__Data for this exercise__
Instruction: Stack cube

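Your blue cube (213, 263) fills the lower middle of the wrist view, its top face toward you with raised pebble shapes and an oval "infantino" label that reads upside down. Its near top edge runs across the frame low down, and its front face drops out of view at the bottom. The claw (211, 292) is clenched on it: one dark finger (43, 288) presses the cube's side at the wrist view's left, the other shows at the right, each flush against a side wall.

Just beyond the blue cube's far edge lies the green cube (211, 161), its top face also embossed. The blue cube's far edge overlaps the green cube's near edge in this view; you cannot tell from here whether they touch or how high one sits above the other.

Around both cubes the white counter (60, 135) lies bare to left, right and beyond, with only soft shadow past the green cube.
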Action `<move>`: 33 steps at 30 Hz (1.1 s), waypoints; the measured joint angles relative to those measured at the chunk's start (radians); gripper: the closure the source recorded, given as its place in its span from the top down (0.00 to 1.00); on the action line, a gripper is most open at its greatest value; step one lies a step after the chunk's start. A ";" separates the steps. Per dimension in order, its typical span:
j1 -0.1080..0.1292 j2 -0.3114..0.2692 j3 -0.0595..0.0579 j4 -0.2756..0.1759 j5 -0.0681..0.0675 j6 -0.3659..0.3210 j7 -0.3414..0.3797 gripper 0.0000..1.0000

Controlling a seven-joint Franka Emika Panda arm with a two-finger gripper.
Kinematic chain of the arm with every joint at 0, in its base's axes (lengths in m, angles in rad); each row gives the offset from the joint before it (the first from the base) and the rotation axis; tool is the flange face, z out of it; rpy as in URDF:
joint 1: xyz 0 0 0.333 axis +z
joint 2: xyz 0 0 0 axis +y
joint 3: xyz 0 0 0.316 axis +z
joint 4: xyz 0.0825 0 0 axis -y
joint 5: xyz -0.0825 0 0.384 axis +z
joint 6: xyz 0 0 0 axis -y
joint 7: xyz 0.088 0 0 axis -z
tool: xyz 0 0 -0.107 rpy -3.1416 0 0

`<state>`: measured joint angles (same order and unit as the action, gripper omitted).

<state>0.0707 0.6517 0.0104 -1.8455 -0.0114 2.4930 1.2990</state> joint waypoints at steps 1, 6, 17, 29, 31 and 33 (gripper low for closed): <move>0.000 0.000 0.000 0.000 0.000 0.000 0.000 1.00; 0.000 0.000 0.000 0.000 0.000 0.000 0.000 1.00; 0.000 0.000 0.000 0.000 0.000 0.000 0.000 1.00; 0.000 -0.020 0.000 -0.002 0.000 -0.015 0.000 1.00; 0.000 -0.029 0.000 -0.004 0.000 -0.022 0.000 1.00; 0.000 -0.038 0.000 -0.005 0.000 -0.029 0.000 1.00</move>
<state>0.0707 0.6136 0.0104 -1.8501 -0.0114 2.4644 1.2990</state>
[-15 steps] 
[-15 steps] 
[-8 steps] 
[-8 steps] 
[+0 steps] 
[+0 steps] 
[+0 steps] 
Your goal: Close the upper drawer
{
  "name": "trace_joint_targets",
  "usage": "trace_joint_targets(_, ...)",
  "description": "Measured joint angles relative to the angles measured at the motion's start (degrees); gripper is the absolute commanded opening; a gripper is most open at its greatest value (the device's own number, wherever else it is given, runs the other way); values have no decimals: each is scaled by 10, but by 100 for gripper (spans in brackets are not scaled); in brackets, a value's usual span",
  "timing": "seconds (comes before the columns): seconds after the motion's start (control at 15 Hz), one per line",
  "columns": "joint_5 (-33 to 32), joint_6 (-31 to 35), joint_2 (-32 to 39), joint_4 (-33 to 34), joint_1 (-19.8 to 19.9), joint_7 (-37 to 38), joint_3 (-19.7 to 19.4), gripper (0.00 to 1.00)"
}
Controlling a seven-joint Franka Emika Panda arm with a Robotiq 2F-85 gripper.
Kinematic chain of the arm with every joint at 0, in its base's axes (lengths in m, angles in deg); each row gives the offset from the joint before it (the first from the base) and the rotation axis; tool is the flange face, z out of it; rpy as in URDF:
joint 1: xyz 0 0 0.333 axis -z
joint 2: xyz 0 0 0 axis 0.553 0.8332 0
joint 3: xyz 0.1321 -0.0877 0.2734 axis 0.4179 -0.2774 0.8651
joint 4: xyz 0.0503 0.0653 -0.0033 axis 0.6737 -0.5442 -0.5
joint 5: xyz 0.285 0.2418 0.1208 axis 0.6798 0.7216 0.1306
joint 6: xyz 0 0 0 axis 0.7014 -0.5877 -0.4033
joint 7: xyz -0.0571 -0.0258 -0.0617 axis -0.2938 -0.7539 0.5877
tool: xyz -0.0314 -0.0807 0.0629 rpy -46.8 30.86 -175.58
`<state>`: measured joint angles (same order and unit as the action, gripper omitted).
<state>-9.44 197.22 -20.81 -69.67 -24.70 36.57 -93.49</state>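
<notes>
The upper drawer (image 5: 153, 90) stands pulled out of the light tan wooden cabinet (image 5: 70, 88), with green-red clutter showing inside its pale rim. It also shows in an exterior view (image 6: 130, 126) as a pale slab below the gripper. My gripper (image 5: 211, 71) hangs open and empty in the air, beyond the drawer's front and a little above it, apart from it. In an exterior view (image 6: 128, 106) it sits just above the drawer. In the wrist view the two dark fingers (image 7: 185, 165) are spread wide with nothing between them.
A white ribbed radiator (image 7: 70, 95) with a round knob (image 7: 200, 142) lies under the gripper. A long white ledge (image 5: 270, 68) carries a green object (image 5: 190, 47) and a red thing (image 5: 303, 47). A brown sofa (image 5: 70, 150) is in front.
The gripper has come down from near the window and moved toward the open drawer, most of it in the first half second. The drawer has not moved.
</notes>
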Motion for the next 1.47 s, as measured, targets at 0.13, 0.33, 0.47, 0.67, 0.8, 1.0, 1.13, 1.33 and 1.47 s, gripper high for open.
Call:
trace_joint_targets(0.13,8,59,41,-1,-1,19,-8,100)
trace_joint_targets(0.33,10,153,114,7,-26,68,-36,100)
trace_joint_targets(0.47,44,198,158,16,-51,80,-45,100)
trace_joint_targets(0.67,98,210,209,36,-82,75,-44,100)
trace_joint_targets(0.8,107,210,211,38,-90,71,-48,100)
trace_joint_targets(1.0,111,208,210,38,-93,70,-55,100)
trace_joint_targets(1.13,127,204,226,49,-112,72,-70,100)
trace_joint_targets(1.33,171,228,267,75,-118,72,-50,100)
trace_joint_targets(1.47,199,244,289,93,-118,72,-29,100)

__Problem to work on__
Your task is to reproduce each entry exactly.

__Worked solution__
Instruction: Stack cube

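Your blue cube (213, 263) fills the lower middle of the wrist view, its top face toward you with raised pebble shapes and an oval "infantino" label that reads upside down. Its near top edge runs across the frame low down, and its front face drops out of view at the bottom. The claw (211, 292) is clenched on it: one dark finger (43, 288) presses the cube's side at the wrist view's left, the other shows at the right, each flush against a side wall.

Just beyond the blue cube's far edge lies the green cube (211, 161), its top face also embossed. The blue cube's far edge overlaps the green cube's near edge in this view; you cannot tell from here whether they touch or how high one sits above the other.

Around both cubes the white counter (60, 135) lies bare to left, right and beyond, with only soft shadow past the green cube.
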Action `<move>`: 33 steps at 30 Hz (1.1 s), waypoints; the measured joint angles relative to those measured at the chunk's start (radians); gripper: the closure the source recorded, given as its place in its span from the top down (0.00 to 1.00); on the action line, a gripper is most open at its greatest value; step one lies a step after the chunk's start. A ";" separates the steps. Per dimension in order, its typical span:
j1 -0.1080..0.1292 j2 -0.3114..0.2692 j3 -0.0595..0.0579 j4 -0.2756..0.1759 j5 -0.0681..0.0675 j6 -0.3659..0.3210 j7 -0.3414..0.3797 gripper 0.0000..1.0000

Controlling a seven-joint Franka Emika Panda arm with a two-finger gripper.
Kinematic chain of the arm with every joint at 0, in its base's axes (lengths in m, angles in rad); each row gives the offset from the joint before it (the first from the base) and the rotation axis; tool is the flange face, z out of it; rpy as in URDF:
joint 1: xyz 0 0 0.333 axis +z
joint 2: xyz 0 0 0 axis +y
joint 3: xyz 0 0 0.316 axis +z
joint 4: xyz 0.0825 0 0 axis -y
joint 5: xyz -0.0825 0 0.384 axis +z
joint 6: xyz 0 0 0 axis -y
joint 7: xyz 0.088 0 0 axis -z
tool: xyz 0 0 -0.107 rpy -3.1416 0 0

`<state>`: measured joint angles (same order and unit as the action, gripper omitted).

<state>0.0707 0.6517 0.0104 -1.8455 -0.0114 2.4930 1.2990</state> joint waypoints at steps 1, 6, 17, 29, 31 and 33 (gripper low for closed): <move>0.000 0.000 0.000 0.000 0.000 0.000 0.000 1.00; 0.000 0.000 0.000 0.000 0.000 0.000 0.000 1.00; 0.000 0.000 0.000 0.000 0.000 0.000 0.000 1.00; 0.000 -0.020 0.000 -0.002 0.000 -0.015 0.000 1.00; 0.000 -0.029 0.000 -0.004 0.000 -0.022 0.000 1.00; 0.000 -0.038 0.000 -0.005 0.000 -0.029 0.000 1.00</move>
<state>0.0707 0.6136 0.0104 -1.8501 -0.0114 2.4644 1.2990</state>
[-15 steps] 
[-15 steps] 
[-8 steps] 
[-8 steps] 
[+0 steps] 
[+0 steps] 
[+0 steps] 
Your goal: Close the upper drawer
{
  "name": "trace_joint_targets",
  "usage": "trace_joint_targets(_, ...)",
  "description": "Measured joint angles relative to the angles measured at the motion's start (degrees); gripper is the absolute commanded opening; a gripper is most open at its greatest value (the device's own number, wherever else it is given, runs the other way); values have no decimals: each is scaled by 10, but by 100 for gripper (spans in brackets are not scaled); in brackets, a value's usual span",
  "timing": "seconds (comes before the columns): seconds after the motion's start (control at 15 Hz), one per line",
  "columns": "joint_5 (-33 to 32), joint_6 (-31 to 35), joint_2 (-32 to 39), joint_4 (-33 to 34), joint_1 (-19.8 to 19.9), joint_7 (-37 to 38), joint_3 (-19.7 to 19.4), gripper (0.00 to 1.00)"
}
Controlling a seven-joint Franka Emika Panda arm with a Robotiq 2F-85 gripper.
Kinematic chain of the arm with every joint at 0, in its base's axes (lengths in m, angles in deg); each row gives the offset from the joint before it (the first from the base) and the rotation axis; tool is the flange face, z out of it; rpy as in URDF:
joint 1: xyz 0 0 0.333 axis -z
joint 2: xyz 0 0 0 axis 0.553 0.8332 0
joint 3: xyz 0.1321 -0.0877 0.2734 axis 0.4179 -0.2774 0.8651
joint 4: xyz 0.0503 0.0653 -0.0033 axis 0.6737 -0.5442 -0.5
joint 5: xyz 0.285 0.2418 0.1208 axis 0.6798 0.7216 0.1306
joint 6: xyz 0 0 0 axis 0.7014 -0.5877 -0.4033
joint 7: xyz -0.0571 -0.0258 -0.0617 axis -0.2938 -0.7539 0.5877
tool: xyz -0.0314 -0.0807 0.0629 rpy -46.8 30.86 -175.58
`<state>`: measured joint angles (same order and unit as the action, gripper omitted).
<state>-9.44 197.22 -20.81 -69.67 -24.70 36.57 -93.49</state>
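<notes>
The upper drawer (image 5: 153, 90) stands pulled out of the light tan wooden cabinet (image 5: 70, 88), with green-red clutter showing inside its pale rim. It also shows in an exterior view (image 6: 130, 126) as a pale slab below the gripper. My gripper (image 5: 211, 71) hangs open and empty in the air, beyond the drawer's front and a little above it, apart from it. In an exterior view (image 6: 128, 106) it sits just above the drawer. In the wrist view the two dark fingers (image 7: 185, 165) are spread wide with nothing between them.
A white ribbed radiator (image 7: 70, 95) with a round knob (image 7: 200, 142) lies under the gripper. A long white ledge (image 5: 270, 68) carries a green object (image 5: 190, 47) and a red thing (image 5: 303, 47). A brown sofa (image 5: 70, 150) is in front.
The gripper has come down from near the window and moved toward the open drawer, most of it in the first half second. The drawer has not moved.
</notes>
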Motion for the next 1.47 s, as measured, targets at 0.13, 0.33, 0.47, 0.67, 0.8, 1.0, 1.13, 1.33 and 1.47 s, gripper high for open.
Call:
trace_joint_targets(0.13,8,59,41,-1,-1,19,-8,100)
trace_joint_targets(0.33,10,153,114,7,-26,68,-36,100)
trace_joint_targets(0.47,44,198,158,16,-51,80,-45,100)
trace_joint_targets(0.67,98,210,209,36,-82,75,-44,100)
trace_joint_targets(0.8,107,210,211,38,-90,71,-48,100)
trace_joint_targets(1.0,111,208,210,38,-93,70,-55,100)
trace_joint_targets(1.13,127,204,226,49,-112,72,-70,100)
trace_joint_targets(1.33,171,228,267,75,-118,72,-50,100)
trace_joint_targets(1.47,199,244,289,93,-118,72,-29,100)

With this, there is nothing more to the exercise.